Dataset excerpt Start Marker

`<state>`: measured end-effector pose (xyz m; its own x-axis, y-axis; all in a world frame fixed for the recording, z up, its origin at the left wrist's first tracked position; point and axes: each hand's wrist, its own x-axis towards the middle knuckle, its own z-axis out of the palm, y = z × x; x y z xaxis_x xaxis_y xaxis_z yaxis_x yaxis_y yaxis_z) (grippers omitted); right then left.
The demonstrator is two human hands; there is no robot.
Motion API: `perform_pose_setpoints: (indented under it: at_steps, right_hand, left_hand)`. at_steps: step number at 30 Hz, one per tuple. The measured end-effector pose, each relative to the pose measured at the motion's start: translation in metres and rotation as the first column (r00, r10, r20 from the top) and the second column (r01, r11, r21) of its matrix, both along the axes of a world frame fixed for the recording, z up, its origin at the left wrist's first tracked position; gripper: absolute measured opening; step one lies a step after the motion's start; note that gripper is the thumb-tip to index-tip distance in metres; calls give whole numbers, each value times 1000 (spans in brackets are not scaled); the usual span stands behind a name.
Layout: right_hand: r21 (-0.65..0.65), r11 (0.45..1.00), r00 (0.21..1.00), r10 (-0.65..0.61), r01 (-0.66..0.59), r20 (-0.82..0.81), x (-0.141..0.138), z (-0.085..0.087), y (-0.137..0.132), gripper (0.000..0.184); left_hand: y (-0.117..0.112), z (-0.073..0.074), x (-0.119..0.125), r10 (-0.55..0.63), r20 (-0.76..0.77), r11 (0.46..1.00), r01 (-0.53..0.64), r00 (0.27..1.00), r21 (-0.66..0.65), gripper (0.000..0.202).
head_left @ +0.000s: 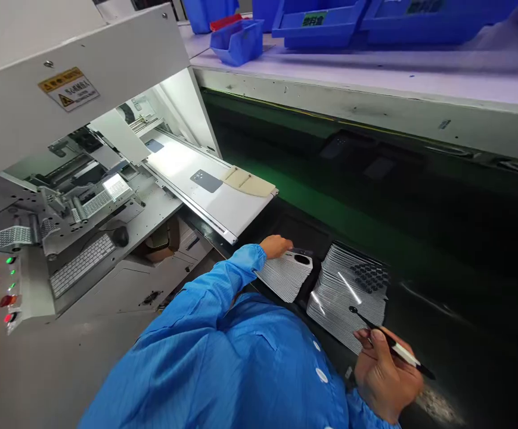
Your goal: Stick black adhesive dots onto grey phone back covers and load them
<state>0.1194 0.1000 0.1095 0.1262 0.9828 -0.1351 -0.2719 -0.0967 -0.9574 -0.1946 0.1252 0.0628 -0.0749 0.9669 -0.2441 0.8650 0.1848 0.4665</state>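
In my right hand point(388, 372) is a black-and-white vacuum suction pen point(402, 351), held between thumb and fingers. Its round black cup points left, over the larger stack of thin grey panels point(337, 310); I cannot tell whether it touches. Those panels lie fanned, with dark round camera cut-outs toward the far right. My left hand point(276, 245) is at the far edge of the smaller panel stack point(285, 277), fingers curled and partly hidden. Whatever they pinch there, if anything, does not show. A dark oval point(302, 260) sits on that stack's top panel, just right of the fingers.
At left stands a white machine point(80, 77) with a conveyor point(241, 208) reaching toward me, a grey panel point(206, 180) on its belt. A keyboard point(82, 265) and mouse point(120, 236) lie on its ledge. Blue bins point(237, 44) line the shelf point(375, 89) above the dark bench.
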Motion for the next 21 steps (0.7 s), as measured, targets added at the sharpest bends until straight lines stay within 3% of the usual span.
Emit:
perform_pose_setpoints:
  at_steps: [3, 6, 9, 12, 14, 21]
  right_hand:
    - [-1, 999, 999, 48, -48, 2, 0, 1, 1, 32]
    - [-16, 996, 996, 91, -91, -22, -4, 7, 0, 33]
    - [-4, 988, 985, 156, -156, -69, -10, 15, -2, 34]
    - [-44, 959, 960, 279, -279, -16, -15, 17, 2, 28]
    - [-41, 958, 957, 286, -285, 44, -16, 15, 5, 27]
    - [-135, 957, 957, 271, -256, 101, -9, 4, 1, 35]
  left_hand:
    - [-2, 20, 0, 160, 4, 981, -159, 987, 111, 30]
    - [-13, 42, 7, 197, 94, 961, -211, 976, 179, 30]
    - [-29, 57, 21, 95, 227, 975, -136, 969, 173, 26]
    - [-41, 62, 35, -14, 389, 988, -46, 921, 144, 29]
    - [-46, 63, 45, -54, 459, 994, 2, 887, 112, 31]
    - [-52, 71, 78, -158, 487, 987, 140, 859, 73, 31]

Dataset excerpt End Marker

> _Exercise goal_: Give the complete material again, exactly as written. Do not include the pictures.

> _Task answer_:
`<state>`: measured end-effector pose (xyz m; its own x-axis, y-axis; all in a world frame fixed for the recording, z up, its origin at the left wrist's first tracked position; point and axes: each hand's wrist, its own x-axis towards the middle knuckle, its own z-axis out of the palm, y = z × x; x y z xaxis_x xaxis_y xaxis_z yaxis_x yaxis_y yaxis_z) (grippers omitted); right then left.
The demonstrator is two human hands; there is no robot.
Motion API: `perform_pose_setpoints: (indented under it: at_steps, right_hand, left_hand)`. at_steps: step number at 30 Hz, one per tuple. The measured end-effector pose, each relative to the pose measured at the motion's start: translation in metres and rotation as the first column (r00, r10, r20 from the top) and the second column (r01, r11, r21) of its matrix, both along the axes of a world frame fixed for the recording, z up, its origin at the left wrist's first tracked position; gripper: absolute measured opening; step one lies a step after the motion's start; note that gripper is the thumb-tip to index-tip distance in metres; calls give whole numbers, each value times 1000 (spans in brackets are not scaled); the usual span stands behind a name.
Layout: right_hand: r21 (-0.65..0.65), r11 (0.45..1.00), r00 (0.21..1.00), r10 (-0.65..0.61), r01 (-0.66..0.59), r20 (-0.82..0.81), x (-0.141..0.138), z (-0.085..0.087), y (-0.137..0.132), gripper (0.000..0.184); left_hand: y (-0.117..0.112), z (-0.073..0.074), x (-0.119..0.125), r10 (-0.55..0.63), r20 (-0.76..0.77), r11 (0.46..1.00), r01 (-0.53..0.64), r00 (0.27..1.00), r21 (-0.66..0.65), gripper (0.000..0.202).
head_left @ +0.000s: 
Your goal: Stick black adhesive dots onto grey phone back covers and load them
<state>0.1194 0.1000 0.1095 0.1262 0.9828 -0.1351 -0.2719 -0.0967 -0.9574 -0.1946 0.1252 0.0628 -0.0749 0.9669 -0.2441 0.8650 0.1848 0.4665</state>
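In my right hand point(388, 372) is a black-and-white vacuum suction pen point(402, 351), held between thumb and fingers. Its round black cup points left, over the larger stack of thin grey panels point(337, 310); I cannot tell whether it touches. Those panels lie fanned, with dark round camera cut-outs toward the far right. My left hand point(276, 245) is at the far edge of the smaller panel stack point(285, 277), fingers curled and partly hidden. Whatever they pinch there, if anything, does not show. A dark oval point(302, 260) sits on that stack's top panel, just right of the fingers.
At left stands a white machine point(80, 77) with a conveyor point(241, 208) reaching toward me, a grey panel point(206, 180) on its belt. A keyboard point(82, 265) and mouse point(120, 236) lie on its ledge. Blue bins point(237, 44) line the shelf point(375, 89) above the dark bench.
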Motion for the next 21 steps (0.7 s), as measured, targets added at the sharpest bends until straight lines stay within 3% of the usual span.
Emit:
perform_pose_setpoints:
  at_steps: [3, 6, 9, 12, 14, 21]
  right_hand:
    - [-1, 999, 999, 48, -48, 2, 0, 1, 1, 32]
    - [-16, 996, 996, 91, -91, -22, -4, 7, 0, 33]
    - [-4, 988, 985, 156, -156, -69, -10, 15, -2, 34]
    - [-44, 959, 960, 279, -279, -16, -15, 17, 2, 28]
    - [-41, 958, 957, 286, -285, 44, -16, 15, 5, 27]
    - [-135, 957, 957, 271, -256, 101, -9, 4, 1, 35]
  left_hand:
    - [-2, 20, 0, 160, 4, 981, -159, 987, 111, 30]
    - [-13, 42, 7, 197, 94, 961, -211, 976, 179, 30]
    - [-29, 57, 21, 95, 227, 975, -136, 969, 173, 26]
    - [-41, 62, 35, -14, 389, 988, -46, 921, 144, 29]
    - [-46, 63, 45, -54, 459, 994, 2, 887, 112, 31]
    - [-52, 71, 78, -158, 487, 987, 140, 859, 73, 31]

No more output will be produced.